● What the task requires
Of all the lines below, return only those starting with the line holding "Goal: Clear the" and going on through the line holding "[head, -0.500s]", exactly as written.

● Recorded information

##############################

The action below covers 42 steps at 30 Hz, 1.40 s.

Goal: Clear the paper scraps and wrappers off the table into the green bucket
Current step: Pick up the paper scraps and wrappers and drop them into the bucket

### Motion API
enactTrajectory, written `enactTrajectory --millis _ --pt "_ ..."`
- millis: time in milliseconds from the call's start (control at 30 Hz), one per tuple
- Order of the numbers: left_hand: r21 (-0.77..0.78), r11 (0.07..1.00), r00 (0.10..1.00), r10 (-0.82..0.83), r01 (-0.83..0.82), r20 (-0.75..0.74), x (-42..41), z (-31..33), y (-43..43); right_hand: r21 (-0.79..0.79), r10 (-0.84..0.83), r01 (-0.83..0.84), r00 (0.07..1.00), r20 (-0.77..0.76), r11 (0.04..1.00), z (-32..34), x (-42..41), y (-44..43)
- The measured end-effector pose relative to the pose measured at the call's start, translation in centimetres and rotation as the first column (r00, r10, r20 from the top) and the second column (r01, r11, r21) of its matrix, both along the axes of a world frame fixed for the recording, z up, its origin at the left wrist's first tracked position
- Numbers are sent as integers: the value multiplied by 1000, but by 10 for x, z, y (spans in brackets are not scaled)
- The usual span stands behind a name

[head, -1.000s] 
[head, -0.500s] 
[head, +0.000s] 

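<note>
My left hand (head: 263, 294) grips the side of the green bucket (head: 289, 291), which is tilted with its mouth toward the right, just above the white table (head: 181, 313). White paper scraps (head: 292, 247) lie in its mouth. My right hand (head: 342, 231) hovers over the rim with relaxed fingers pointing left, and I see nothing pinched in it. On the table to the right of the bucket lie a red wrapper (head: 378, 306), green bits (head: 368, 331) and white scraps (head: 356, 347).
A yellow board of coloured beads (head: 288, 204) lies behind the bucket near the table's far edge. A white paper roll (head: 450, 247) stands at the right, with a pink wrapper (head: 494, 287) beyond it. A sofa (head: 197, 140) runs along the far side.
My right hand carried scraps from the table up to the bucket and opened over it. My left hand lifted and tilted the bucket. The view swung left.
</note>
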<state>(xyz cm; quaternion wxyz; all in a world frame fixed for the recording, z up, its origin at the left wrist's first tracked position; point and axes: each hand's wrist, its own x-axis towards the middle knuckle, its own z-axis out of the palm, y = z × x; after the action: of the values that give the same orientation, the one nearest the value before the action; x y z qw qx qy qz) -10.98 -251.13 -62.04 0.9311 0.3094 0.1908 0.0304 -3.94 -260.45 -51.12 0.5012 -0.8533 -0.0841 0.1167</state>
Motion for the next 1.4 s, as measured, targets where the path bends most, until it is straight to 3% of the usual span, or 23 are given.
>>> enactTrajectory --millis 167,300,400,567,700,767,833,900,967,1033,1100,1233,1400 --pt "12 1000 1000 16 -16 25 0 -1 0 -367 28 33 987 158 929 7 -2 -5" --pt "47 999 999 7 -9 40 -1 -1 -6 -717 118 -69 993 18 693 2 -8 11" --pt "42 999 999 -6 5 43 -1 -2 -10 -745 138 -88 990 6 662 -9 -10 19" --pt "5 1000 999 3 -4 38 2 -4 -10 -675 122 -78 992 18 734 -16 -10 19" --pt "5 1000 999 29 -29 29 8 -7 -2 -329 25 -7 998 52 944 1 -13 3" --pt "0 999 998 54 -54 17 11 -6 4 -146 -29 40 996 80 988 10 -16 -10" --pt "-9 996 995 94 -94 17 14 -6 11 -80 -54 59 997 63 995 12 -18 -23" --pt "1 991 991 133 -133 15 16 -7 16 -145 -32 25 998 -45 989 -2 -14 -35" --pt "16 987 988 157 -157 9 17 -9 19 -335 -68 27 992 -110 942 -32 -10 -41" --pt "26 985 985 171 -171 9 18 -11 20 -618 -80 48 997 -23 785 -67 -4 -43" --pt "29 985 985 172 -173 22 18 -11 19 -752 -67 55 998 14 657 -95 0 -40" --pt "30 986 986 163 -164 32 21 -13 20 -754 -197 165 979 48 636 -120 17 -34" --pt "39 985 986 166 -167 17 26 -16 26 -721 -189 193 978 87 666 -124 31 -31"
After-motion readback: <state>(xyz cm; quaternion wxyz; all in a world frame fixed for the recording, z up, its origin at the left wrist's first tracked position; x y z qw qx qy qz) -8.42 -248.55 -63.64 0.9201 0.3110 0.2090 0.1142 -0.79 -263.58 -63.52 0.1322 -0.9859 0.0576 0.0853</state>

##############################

● Exercise solution
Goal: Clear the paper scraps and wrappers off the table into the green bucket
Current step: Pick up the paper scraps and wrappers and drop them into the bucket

### Motion API
enactTrajectory, written `enactTrajectory --millis _ --pt "_ ..."`
- millis: time in milliseconds from the call's start (control at 30 Hz), one per tuple
- Order of the numbers: left_hand: r21 (-0.77..0.78), r11 (0.07..1.00), r00 (0.10..1.00), r10 (-0.82..0.83), r01 (-0.83..0.82), r20 (-0.75..0.74), x (-42..41), z (-31..33), y (-43..43); right_hand: r21 (-0.79..0.79), r10 (-0.84..0.83), r01 (-0.83..0.84), r00 (0.07..1.00), r20 (-0.77..0.76), r11 (0.04..1.00), z (-32..34), x (-42..41), y (-44..43)
- The measured end-effector pose relative to the pose measured at the call's start, translation in centimetres and rotation as the first column (r00, r10, r20 from the top) and the second column (r01, r11, r21) of its matrix, both along the axes of a world frame fixed for the recording, z up, its origin at the left wrist's first tracked position
- Numbers are sent as integers: the value multiplied by 1000, but by 10 for x, z, y (spans in brackets are not scaled)
- The usual span stands behind a name

[head, -1.000s] 
[head, -0.500s] 

The exercise calls for nothing more than this answer.